As we have previously discussed, the consumer sector revenue fell by 31%, excluding the Green Point revenues that were consolidated for approximately $360 million. This decline and the associated under absorption of our cost base had in excess of 100 negative basis points on the quarter.

Also in the quarter, the electro-mechanical tooling capability had a smaller impact on our second fiscal quarter results and is expected to continue to decline in importance in future quarters.

Legal and accounting expenses related to the option and independent counsel reviews in the quarter were approximately $3.6 million or roughly 12 negative basis points.

Now, turning our attention to the balance sheet and ratio trends. We previously provided key balance sheet information during our last three quarters. And with that in mind, I'd like to provide you a quick recap of our balance sheet and ratio trends for the end of February 2007, our second fiscal quarter.

Excluding the consolidation of Green Point, the Company's sales cycle at the end of February expanded by 2 days to 25 days. An improvement in the level of days sales outstanding was offset by two additional days in inventory and a reduction in accounts payable days outstanding.

Excluding Green Point, inventory fell by $87 million and was at 48 days for the quarter, 7.4 turns.

With the addition of Green Point inventories, the overall net reduction in inventory was $12 million and inventories overall represented 50 days.

With the consolidation of Green Point, sales cycle, at the end of the second quarter were 29 days, an expansion of 14 days from the end of fiscal year 2006.

Cash flow used in operations for fiscal year 2007 to-date is $253 million, this cash all being consumed in the first fiscal quarter of 2007, our seasonally high quarter in consumer sector.

Cash and cash equivalents were $555 million as compared to $651 million at the end of the first quarter and $774 million for the end of the fourth fiscal quarter.

Our returns on invested capital remained above our weighted average cost of capital since in the fourth fiscal quarter of '06 and the first fiscal quarter of 2007, while it fell to 7% at the end of the second financial quarter.

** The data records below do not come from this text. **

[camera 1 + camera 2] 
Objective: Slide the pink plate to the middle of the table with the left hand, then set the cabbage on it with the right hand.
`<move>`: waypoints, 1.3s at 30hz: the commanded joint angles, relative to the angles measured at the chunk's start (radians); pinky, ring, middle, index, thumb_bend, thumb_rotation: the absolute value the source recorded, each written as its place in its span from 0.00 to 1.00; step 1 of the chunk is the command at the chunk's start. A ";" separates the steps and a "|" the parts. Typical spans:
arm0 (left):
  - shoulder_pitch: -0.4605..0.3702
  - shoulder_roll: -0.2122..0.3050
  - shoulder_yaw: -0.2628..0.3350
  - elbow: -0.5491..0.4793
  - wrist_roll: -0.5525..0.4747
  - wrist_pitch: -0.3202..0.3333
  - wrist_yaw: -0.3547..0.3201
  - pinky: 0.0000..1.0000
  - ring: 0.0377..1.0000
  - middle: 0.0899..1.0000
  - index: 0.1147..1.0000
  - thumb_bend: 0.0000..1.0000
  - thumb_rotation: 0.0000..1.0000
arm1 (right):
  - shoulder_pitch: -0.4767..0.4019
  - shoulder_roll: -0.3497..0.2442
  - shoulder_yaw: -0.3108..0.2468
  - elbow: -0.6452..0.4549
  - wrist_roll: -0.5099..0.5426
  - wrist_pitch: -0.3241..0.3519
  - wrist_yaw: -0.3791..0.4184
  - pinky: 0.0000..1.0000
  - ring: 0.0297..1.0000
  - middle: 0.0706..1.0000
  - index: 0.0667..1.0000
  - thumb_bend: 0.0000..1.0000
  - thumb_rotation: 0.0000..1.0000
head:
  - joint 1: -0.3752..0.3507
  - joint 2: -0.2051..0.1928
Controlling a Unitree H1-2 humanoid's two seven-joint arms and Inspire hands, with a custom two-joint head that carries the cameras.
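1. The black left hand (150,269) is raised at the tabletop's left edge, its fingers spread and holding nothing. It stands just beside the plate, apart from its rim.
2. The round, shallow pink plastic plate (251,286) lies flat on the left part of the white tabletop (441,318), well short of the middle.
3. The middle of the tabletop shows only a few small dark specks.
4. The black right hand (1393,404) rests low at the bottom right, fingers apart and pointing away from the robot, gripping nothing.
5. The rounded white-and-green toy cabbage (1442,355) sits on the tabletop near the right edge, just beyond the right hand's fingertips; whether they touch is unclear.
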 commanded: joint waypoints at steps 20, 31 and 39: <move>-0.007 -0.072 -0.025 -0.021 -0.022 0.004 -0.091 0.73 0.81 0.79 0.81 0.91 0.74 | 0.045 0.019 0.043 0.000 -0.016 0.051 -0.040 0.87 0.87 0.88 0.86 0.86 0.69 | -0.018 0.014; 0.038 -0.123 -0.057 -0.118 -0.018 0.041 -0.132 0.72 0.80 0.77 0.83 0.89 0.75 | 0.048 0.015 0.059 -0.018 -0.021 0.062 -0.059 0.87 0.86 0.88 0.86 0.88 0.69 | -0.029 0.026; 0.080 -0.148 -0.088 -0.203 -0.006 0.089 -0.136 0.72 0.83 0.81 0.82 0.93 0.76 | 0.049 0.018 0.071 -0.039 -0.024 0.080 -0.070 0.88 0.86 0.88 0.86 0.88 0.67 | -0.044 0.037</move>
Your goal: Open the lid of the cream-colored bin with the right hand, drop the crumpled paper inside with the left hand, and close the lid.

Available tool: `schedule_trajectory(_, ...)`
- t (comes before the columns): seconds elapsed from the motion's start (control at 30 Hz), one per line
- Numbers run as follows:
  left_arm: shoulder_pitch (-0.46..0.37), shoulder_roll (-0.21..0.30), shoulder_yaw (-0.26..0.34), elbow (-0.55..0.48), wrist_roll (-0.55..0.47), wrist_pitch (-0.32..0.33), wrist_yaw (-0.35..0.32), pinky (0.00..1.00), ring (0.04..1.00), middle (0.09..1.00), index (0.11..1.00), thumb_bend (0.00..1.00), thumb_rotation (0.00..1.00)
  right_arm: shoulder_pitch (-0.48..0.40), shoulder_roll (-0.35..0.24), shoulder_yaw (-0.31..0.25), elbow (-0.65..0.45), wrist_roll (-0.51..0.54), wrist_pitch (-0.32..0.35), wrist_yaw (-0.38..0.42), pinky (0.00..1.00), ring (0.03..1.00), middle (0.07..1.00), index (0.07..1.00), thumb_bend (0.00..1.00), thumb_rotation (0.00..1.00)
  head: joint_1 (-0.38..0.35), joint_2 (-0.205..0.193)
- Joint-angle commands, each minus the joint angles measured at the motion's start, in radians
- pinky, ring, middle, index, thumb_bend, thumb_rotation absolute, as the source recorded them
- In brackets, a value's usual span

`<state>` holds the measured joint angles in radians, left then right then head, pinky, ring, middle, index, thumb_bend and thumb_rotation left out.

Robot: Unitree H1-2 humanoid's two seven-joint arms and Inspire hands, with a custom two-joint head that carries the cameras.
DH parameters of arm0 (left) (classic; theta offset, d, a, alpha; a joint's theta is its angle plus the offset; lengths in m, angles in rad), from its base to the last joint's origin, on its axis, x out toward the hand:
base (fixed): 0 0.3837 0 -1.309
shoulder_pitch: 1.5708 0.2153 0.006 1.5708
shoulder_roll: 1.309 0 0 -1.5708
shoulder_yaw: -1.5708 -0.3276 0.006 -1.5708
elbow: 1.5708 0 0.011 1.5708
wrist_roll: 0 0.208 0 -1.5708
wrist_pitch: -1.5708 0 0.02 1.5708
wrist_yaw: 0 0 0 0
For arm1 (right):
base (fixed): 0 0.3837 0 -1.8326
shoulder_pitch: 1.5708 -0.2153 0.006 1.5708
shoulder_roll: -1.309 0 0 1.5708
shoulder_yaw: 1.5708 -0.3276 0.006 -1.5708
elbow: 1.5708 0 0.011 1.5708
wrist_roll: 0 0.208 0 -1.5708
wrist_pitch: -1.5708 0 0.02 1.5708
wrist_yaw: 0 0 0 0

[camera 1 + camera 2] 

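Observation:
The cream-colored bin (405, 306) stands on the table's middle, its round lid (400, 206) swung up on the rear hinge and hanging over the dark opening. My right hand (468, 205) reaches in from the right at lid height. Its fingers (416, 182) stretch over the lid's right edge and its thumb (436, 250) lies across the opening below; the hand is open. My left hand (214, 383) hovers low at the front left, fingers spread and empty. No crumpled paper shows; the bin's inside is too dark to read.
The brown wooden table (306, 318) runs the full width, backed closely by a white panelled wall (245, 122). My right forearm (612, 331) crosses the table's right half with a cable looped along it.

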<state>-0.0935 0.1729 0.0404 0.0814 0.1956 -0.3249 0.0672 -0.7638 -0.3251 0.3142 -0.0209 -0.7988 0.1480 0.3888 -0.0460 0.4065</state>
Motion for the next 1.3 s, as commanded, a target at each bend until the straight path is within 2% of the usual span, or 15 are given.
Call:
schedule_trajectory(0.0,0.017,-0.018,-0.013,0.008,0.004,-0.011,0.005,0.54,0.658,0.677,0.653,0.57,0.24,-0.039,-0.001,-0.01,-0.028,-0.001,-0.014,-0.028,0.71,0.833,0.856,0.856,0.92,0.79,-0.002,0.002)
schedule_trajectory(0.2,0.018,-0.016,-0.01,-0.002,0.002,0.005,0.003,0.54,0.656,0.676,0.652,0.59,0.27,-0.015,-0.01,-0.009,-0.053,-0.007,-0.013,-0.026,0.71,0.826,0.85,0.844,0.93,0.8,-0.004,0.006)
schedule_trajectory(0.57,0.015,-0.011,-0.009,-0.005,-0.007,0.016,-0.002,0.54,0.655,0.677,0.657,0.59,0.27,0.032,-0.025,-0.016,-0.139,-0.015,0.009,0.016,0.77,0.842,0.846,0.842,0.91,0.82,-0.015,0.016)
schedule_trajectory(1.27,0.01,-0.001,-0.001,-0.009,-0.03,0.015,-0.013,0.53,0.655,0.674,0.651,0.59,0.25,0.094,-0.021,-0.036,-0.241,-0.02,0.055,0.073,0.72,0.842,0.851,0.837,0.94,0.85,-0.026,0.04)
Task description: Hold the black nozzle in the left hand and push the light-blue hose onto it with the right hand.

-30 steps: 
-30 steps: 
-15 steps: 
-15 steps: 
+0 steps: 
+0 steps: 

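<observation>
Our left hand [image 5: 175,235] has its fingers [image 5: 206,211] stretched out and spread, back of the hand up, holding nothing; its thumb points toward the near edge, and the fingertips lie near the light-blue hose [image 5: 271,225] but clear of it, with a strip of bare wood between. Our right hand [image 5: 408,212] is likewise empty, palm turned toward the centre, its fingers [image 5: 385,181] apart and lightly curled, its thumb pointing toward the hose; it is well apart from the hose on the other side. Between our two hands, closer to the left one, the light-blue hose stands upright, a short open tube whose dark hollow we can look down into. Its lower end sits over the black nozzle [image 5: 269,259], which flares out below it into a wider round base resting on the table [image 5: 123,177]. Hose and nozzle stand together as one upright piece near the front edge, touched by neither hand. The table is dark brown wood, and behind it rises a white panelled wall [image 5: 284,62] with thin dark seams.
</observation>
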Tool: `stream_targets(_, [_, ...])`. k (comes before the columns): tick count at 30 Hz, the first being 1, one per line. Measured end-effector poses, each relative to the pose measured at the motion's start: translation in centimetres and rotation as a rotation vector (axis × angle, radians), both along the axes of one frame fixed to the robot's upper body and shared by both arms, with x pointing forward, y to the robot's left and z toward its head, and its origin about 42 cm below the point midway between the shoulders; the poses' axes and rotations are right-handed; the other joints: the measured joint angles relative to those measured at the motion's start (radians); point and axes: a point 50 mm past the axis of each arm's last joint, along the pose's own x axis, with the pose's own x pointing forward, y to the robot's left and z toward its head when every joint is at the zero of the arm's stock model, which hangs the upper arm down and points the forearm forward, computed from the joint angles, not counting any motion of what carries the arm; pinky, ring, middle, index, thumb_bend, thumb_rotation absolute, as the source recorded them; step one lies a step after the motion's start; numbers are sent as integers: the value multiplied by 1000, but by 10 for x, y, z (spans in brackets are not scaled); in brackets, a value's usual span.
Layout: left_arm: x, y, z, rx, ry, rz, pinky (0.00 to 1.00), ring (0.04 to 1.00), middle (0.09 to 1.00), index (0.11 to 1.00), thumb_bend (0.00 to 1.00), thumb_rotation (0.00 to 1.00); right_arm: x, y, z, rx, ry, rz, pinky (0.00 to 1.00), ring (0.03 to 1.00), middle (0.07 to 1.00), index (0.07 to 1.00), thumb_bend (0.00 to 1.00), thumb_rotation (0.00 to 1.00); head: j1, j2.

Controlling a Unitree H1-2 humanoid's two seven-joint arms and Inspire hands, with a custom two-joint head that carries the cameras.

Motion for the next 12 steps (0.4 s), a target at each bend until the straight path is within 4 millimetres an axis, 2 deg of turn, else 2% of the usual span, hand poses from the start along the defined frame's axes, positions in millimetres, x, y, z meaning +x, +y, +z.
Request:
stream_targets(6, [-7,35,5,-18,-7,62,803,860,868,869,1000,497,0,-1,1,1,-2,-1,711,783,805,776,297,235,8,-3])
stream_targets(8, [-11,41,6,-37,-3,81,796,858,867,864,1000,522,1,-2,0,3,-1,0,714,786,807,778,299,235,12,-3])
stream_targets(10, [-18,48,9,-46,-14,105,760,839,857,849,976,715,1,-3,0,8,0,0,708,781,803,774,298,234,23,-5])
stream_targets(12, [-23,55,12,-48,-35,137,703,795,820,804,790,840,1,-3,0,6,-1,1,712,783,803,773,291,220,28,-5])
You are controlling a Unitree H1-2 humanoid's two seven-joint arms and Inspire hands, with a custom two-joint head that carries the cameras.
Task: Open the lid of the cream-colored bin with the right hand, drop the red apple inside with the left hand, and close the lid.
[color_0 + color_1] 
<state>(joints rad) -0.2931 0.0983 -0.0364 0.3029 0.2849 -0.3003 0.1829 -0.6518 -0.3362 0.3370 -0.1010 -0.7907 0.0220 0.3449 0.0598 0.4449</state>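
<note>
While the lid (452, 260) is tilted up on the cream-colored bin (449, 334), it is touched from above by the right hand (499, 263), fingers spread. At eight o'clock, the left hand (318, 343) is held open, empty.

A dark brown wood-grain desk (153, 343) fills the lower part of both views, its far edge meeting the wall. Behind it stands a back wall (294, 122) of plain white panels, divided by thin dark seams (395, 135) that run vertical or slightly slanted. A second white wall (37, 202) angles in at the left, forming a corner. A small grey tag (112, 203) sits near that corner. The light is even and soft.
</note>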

Current debt outstanding at the end of the second quarter approximated $1 billion as a result of drawing $870 million to fund the tender of Taiwan Green Point shares and draws on the combined companys' revolving credit facility to fund operational activities.

I'd now like to turn to the third fiscal quarter of 2007. Our guidance provided to you in March for the third fiscal quarter remains, with the revenue estimated to be in the range of $2.9 billion to $3 billion, consistent at the midpoint of this range with our second fiscal quarter. Our revenue expectations are based upon a steady view of the overall end market growth and the timing of transition of certain consumer products.

Core operating income excluding any costs associated with the ongoing reviews, are expected to be in the range of 2.5% to 3%. Core earnings per diluted share is expected to be in the range of $0.17 to $0.23, reflecting higher levels of interest expense associated with the acquisition of Green Point and the utilization of our revolvers to fund working capital needs during the quarter.

I would like to remind you that our short-term revenue guidance continues to reflect a muted view of end-market growth along with our deliberate and disciplined action in pricing, allowing us to move towards our targeted operating income levels over the course of the next few quarters.

I would now like to hand the call over to Tim Main.

Tim Main

Thanks, Forbes. First of all, I'd like to say that we are pleased to be back on schedule with our filings and have full financial details to share with investors. It's been almost one year, since we last discussed our financial performance with the benefit of complete financial information and I am relieved to have this period behind us.

Second, I will be the first to acknowledge that our financial performance over the past three quarters has been uncharacteristic for Jabil and significantly below our long-term objectives. There have been many changes to the conditions we are operating in over the past year. The industry environment and the overall economic environment have changed significantly.

However, in terms of issues specific to Jabil, there are three principal factors appearing in core margins over the past three quarter.

One is the inquiry process and the direct expenses associated with it. Second is the electro-mechanical tooling operation?

And third, our certain Jabil designed products that we have withdrawn from our business plan. The total of these three factors is approximately $60 million to $65 million over that three-quarter period.

From fiscal Q4 of '06 through fiscal Q2 of '07, we generated revenue of approximately $9.1 billion, meaning that these three factors alone diluted core margins by about 70 basis points. We expect these three factors to be substantially reduced or eliminated from our results over the next few quarters.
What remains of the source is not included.